After a three-year break from studio albums, TOY is releasing its third full-length, Clear Shot, and it's even further proof of just how vivid and inviting psychedelia can be in the 21st century. Dougall — along with guitarist Dominic O'Dair, keyboardist-guitarist Max Oscarnold, bassist Maxim Barron and drummer Charlie Salvidge — infuses songs like "Another Dimension" and "Clouds That Cover The Sun" with the wide-eyed enchantment of a kids' magic show. "Time runs free / Stretches and it squeezes / Everything and anyone it sees," Dougall coos at the start of "Another Dimension," marveling at the elasticity of space-time before the song erupts into a serotonin-triggering chorus. Despite its title, "Clouds That Cover The Sun" is just as euphoric, even as its melancholy undertow pulses along at the speed of Oscarnold's gently burbling keys.

For all its billowy, pillowy bliss, Clear Shot can also get intense. "Spirits Don't Lie" is more of a droning meditation than a gleeful traipse, with Salvidge's nervy percussion feeling like a palpitating heartbeat. Still, for each of the album's pockets of shadow, there are a dozen bursts of sun. There's a buoyant skip in "We Will Disperse" that's reminiscent of The Flaming Lips' bubblegum grandeur, while "I'm Still Believing" slinks along with a silky flourish. "So simple, so fine / She perfectly read my mind," speak-sings Dougall, too caught up in butterflies to worry about being melodic.

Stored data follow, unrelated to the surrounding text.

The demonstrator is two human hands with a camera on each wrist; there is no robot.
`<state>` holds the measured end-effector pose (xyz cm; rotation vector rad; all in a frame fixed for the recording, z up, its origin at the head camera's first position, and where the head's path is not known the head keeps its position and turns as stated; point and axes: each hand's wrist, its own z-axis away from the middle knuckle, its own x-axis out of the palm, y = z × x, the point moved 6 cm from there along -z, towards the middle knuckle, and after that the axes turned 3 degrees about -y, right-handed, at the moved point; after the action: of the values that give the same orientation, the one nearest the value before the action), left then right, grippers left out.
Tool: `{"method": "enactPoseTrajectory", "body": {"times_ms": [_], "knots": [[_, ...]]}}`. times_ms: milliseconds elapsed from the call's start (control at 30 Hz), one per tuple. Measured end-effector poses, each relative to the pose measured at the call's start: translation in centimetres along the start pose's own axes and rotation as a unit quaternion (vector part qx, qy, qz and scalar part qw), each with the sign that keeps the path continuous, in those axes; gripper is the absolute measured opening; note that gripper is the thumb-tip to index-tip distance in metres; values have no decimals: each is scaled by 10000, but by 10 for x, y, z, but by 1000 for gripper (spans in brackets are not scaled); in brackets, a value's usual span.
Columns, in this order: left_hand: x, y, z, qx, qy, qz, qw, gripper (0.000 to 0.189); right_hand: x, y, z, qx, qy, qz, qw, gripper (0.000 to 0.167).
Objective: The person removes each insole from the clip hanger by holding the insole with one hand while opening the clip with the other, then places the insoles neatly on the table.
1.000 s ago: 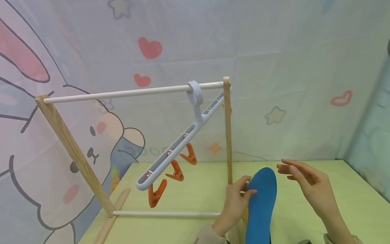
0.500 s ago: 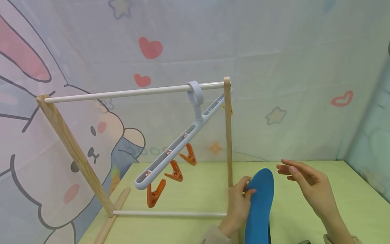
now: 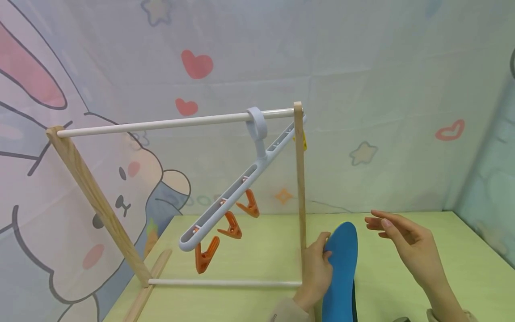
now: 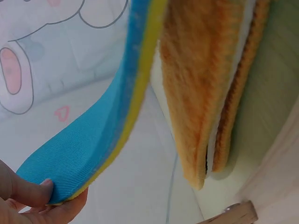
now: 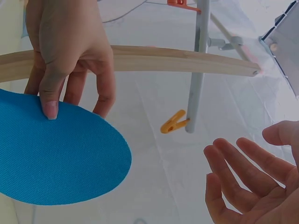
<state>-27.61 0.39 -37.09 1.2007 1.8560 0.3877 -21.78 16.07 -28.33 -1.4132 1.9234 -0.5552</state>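
A blue insole (image 3: 341,268) with a yellow underside stands nearly upright at the lower right of the head view. My left hand (image 3: 318,273) pinches its left edge near the upper end, thumb on the blue face. In the right wrist view the thumb lies flat on the blue insole (image 5: 60,154). My right hand (image 3: 408,239) hovers to the right of the insole, apart from it, fingers relaxed and holding nothing. Brown fleecy pieces with pale edges (image 4: 191,88) lie beside the insole in the left wrist view; their full shape is cut off.
A wooden rack (image 3: 300,179) with a white top bar (image 3: 161,124) stands at left and centre. From the bar hangs a pale grey hanger (image 3: 229,201) with several orange clips (image 3: 206,255) and a yellow clip (image 5: 174,122). Beneath is a light green tabletop (image 3: 402,277).
My left hand has shifted slightly right, and the insole has turned a little, its tip moving slightly left. My right hand stays almost still.
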Motion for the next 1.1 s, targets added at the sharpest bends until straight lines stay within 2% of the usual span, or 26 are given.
{"method": "enactPoseTrajectory", "body": {"times_ms": [233, 333, 433, 567, 700, 867, 1100], "knots": [[9, -3, 0, -458, -294, 330, 9980, 53, 1, -1, 0, -45, -50, -118, 9999, 28], [11, -3, 0, -478, -305, 223, 9981, 56, 1, 0, 0, -17, -44, -154, 9999, 28], [14, -6, 2, -642, -360, -42, 9973, 60, 1, 0, 1, -13, -36, -158, 9999, 28], [19, -13, 4, -1103, -659, 22, 9917, 71, 1, 1, 1, -15, -45, -113, 9999, 28], [22, -17, 5, -1409, -871, 215, 9859, 85, 1, 2, 1, 33, -44, -72, 10000, 28], [24, -19, 4, -1463, -907, 218, 9848, 91, 2, 4, 1, 79, -68, -161, 9998, 27], [28, -21, 3, -1294, -961, 110, 9869, 86, 3, 6, 1, 29, -99, -229, 9997, 27]]}}
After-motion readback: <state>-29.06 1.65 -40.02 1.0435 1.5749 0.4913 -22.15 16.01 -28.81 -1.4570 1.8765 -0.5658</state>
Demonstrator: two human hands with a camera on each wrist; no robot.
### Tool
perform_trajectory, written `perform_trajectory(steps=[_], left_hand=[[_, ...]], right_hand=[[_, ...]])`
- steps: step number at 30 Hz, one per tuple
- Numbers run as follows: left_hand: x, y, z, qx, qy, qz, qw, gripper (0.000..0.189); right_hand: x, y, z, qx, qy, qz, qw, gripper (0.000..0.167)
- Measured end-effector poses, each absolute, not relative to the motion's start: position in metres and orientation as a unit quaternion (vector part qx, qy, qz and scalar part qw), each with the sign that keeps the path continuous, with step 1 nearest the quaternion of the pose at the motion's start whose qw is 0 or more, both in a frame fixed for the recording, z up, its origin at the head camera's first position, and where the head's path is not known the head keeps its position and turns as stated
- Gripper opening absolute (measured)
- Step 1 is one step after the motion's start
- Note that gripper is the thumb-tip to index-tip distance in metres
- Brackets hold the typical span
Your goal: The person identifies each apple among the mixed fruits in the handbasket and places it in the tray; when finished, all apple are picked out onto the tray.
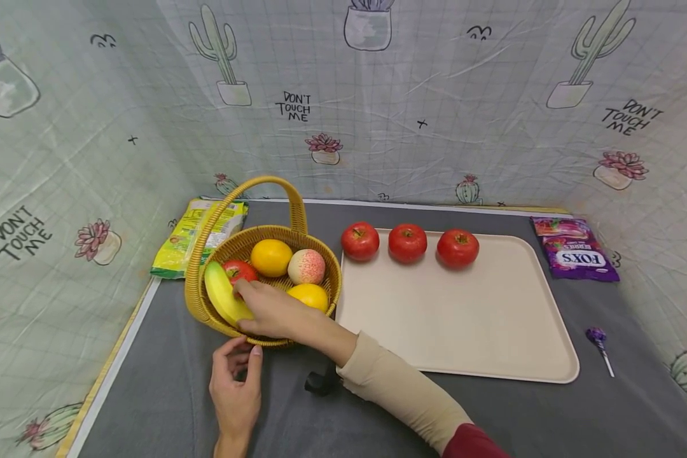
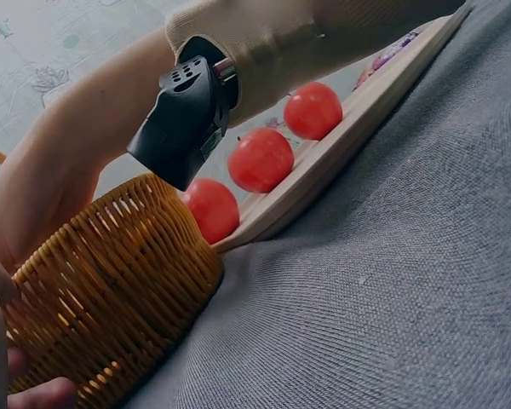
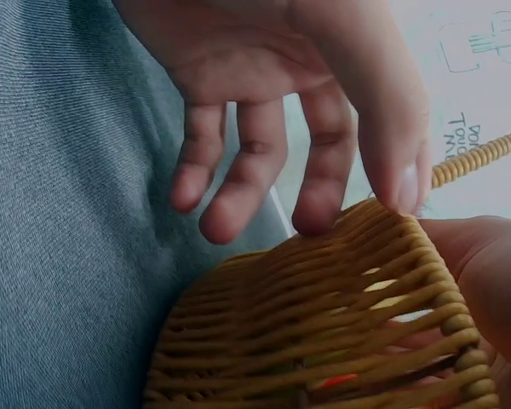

Snatches of everyone from Can to Stereolab to MGMT can be heard in Clear Shot's chugging-yet-supple anthems to ecstasy. "Dream Orchestrator" is the catchiest of the lot; propelled by a throbbing beat and effervescent synths, it's by far the danciest track on the album, not to mention the most forward-gazing. The chorus alone could be bottled and sold as an antidepressant, fueled as it is by easygoing hooks, squalls of breathless noise and upward-spiraling rapture. Rather than relying too heavily on the work of psychedelia's past masters, Dougall and crew have put a futuristic spin on hallucinatory pop — that is, if the future were something to be viewed with romance and wonder instead of today's all-too-pervasive doom.